(Note: This is re-run — currently traveling in Denver. We will be back to our regularly scheduled program on Wednesday.)
Way back….way back…in the old days, the 80s, I was a vegan. Yup. Yup. I know it’s hard to believe but I was and living the romantic (not!) bohemian (not!) life in New York’s Tribeca. Times were tough. Money was not plentiful (It’s not now either). I was young, idealistic, hungry having just graduated school, working in an art gallery doing marketing plus waiting tables to make ends meet.
It was the late 80s, early 90s. The Tunnel was the place to go. Tama Janowitz was big in the literary circles. Madonna was doing “voguing”. Ross Bleckner was the artist everyone was buying and I got involved in my first relationship and started to cook vegan. We decided to stop eating dairy products since he was lactose intolerant.
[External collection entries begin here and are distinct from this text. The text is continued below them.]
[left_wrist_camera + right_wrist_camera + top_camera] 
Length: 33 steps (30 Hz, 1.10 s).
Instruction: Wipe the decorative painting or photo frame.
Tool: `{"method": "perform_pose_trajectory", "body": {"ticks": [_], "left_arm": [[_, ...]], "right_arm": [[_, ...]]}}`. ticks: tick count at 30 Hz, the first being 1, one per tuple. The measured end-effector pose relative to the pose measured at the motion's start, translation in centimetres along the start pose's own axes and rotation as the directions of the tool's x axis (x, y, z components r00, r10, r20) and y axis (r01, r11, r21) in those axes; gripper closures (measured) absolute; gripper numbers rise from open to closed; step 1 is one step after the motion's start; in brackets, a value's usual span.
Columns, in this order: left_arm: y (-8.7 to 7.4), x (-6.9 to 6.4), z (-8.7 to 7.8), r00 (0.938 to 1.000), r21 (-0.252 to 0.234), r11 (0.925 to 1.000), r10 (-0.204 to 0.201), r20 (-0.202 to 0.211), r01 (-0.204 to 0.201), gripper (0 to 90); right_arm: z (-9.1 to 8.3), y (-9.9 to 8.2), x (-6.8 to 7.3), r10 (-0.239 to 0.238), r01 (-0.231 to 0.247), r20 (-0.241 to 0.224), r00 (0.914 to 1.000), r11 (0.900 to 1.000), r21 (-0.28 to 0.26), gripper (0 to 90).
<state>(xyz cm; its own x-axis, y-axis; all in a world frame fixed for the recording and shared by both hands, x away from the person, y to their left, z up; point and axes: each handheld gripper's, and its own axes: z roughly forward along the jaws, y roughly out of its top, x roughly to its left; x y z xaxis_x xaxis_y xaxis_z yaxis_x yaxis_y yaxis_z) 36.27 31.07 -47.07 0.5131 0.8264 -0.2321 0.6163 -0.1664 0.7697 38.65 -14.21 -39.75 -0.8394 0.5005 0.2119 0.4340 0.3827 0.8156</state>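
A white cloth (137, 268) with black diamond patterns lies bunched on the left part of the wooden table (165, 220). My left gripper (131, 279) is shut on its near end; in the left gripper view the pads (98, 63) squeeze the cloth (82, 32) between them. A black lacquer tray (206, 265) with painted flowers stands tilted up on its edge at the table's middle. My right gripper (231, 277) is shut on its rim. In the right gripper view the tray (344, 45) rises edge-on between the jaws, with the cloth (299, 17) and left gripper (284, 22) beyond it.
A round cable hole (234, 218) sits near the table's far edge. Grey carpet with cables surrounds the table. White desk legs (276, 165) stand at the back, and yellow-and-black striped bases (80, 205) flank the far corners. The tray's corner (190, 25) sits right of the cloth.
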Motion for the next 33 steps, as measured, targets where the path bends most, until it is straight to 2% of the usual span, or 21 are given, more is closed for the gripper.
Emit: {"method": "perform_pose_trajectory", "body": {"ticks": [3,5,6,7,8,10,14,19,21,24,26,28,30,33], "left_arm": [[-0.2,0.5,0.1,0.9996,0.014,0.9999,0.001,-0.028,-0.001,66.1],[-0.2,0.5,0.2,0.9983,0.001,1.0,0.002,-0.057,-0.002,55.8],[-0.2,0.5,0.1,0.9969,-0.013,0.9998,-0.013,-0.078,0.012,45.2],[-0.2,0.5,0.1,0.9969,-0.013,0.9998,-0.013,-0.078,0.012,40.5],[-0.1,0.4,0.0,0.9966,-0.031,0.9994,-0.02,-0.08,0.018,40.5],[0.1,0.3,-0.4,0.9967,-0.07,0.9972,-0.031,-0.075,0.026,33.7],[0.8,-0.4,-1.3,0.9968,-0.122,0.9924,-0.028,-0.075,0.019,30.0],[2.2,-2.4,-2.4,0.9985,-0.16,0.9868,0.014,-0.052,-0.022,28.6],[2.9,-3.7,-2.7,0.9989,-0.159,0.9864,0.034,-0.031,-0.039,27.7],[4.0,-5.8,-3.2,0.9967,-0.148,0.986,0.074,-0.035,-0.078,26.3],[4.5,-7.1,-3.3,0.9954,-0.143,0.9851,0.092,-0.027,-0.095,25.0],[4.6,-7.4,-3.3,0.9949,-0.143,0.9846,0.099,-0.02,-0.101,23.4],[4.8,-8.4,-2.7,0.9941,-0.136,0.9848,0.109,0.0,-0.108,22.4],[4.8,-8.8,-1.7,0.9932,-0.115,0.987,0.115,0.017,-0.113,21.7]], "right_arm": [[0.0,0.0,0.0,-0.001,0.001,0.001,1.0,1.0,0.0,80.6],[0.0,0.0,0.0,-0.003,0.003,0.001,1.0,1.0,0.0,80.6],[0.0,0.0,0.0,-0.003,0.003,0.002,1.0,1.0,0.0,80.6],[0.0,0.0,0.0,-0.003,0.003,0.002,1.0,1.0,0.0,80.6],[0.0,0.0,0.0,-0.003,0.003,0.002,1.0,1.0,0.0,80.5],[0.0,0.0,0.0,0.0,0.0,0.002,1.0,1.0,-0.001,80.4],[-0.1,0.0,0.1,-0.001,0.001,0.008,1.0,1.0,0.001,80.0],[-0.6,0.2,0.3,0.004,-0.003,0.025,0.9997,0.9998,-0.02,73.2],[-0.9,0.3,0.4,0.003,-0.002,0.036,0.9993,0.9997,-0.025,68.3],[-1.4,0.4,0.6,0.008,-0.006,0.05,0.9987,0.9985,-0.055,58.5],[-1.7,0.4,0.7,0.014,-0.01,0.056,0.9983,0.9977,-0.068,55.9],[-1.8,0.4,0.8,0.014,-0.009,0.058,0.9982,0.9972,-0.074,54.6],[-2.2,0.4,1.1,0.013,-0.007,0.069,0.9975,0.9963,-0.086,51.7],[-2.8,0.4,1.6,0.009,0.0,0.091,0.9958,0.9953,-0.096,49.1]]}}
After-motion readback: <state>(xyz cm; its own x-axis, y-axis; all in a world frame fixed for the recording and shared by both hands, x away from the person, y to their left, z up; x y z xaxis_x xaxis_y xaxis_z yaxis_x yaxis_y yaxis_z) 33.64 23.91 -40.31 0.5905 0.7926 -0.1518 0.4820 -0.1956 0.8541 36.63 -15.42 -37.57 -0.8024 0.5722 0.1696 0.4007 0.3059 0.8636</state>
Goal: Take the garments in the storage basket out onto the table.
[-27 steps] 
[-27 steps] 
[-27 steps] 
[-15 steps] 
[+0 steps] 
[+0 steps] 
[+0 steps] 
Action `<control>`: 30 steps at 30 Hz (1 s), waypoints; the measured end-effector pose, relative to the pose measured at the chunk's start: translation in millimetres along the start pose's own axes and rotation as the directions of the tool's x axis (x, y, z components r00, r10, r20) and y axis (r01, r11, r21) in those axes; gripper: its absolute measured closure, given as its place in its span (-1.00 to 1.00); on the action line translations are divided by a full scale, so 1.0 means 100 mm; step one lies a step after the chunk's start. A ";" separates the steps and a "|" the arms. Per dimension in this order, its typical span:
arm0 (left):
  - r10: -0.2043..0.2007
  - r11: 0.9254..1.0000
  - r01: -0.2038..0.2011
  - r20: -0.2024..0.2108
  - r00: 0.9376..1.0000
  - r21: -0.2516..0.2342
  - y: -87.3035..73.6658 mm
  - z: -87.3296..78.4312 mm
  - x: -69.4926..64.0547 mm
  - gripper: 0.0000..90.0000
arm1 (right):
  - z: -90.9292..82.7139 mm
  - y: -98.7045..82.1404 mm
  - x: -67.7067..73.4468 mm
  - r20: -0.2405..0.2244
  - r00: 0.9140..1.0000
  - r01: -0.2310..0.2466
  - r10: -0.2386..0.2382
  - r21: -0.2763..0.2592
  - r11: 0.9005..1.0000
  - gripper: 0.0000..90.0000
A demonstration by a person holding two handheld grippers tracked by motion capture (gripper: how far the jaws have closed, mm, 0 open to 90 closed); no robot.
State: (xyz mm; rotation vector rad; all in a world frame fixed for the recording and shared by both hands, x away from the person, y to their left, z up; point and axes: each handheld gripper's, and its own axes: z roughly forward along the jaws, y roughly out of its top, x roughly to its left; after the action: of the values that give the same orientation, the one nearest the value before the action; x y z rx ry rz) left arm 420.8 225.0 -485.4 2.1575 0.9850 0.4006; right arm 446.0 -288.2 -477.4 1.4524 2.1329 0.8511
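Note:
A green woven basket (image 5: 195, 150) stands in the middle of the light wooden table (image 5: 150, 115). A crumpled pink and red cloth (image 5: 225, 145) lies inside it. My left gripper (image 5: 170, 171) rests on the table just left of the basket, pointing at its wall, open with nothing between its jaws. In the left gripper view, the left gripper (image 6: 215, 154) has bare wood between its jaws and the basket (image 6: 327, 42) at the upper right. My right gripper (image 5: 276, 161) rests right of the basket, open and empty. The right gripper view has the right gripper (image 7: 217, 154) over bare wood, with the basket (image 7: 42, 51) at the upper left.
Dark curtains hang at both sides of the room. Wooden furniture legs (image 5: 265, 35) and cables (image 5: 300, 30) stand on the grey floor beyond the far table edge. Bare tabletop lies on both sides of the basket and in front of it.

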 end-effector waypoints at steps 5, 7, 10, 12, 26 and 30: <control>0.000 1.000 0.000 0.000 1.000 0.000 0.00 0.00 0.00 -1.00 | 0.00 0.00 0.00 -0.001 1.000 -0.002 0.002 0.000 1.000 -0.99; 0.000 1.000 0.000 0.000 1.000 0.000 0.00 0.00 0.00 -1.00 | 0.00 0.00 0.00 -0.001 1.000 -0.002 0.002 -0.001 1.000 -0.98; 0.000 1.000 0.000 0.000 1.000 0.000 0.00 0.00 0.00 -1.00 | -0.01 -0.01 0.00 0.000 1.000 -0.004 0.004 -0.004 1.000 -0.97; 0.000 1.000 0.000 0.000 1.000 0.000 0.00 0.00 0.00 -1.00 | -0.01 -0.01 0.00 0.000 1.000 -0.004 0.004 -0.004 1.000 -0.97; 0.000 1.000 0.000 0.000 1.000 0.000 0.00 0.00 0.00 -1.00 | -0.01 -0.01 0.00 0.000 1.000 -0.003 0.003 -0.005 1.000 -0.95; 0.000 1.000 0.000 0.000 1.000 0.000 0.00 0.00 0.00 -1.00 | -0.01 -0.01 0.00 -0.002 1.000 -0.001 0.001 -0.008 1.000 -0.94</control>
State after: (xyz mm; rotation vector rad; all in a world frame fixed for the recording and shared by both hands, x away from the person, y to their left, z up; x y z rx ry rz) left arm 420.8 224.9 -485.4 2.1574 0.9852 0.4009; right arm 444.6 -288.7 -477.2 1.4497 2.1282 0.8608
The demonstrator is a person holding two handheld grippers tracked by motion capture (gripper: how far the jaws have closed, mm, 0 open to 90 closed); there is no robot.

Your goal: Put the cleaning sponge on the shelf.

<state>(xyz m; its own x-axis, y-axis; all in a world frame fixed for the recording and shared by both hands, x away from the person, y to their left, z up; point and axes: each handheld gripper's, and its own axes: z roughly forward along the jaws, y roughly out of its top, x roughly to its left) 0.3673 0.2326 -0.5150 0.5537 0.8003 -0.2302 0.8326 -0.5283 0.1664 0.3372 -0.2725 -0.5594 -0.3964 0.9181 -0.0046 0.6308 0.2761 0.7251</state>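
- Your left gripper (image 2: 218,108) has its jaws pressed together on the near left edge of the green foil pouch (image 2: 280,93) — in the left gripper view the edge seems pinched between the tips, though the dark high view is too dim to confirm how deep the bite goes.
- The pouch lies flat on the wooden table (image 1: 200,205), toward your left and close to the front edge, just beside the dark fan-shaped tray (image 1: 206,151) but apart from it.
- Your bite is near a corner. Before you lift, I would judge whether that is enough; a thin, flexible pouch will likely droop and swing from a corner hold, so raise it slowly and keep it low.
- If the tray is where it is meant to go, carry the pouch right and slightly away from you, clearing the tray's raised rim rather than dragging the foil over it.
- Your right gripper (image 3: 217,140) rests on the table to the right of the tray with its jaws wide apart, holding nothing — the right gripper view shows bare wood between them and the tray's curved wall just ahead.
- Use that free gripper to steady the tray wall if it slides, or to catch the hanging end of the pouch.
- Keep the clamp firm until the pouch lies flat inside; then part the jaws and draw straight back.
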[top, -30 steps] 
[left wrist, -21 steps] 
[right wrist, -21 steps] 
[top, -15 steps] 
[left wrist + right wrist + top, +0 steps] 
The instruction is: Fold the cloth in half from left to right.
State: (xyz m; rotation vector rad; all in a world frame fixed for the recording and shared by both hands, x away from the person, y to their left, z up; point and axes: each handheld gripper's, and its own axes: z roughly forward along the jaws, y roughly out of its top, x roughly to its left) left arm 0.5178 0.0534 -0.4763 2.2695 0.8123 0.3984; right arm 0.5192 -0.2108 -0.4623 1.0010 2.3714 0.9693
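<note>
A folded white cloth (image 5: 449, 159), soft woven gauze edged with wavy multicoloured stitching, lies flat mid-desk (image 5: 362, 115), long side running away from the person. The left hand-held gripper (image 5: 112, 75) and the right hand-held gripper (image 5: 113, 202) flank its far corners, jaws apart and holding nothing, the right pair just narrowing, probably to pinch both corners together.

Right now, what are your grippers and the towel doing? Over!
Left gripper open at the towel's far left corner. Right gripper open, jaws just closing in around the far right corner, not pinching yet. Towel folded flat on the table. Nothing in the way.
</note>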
His parents never removed his tonsils as a child, he was now subjected to severe bouts of strep throat for weeks at a time, especially after he drank milk or ate cheese. Bacteria clung to his tonsils and had a party.
We lived in a converted loft in Tribeca on Franklin Street, between West Broadway and Broadway, three blocks south of Canal Street. At the time, there was a store about three blocks to the West, called Commodities just up from the glorious restaurant Chanterelle. It was a huge massive store. One of the few groceries stores in the area (down a little further there was a Gristedes or some chain supermarket) and it featured a lot of soy products, tempeh, meatless burgers, seitan. This was long before Whole Foods or Erewhon. This may have been the first store of its kind in Manhattan but I don’t remember. I do remember it wasn’t cheap. But it was their produce section and soy area that I started to make tempura without egg. It’s a simple process of a cup of flour (any flour), a teaspoon of baking soda and powder and club soda, maybe 1/2cup. (I eyeball it.) Stir until you get a thick paste with lumps. Throw in your veggies: onions, carrots, broccoli, whatever you have. (In tonight’s Meatless Monday, I used Swiss Chard stems. Yum!) Fry up in a wok or sautee pan and dip. Salt while still hot. And since, it was a rainy LA Monday, it was perfect comfort food.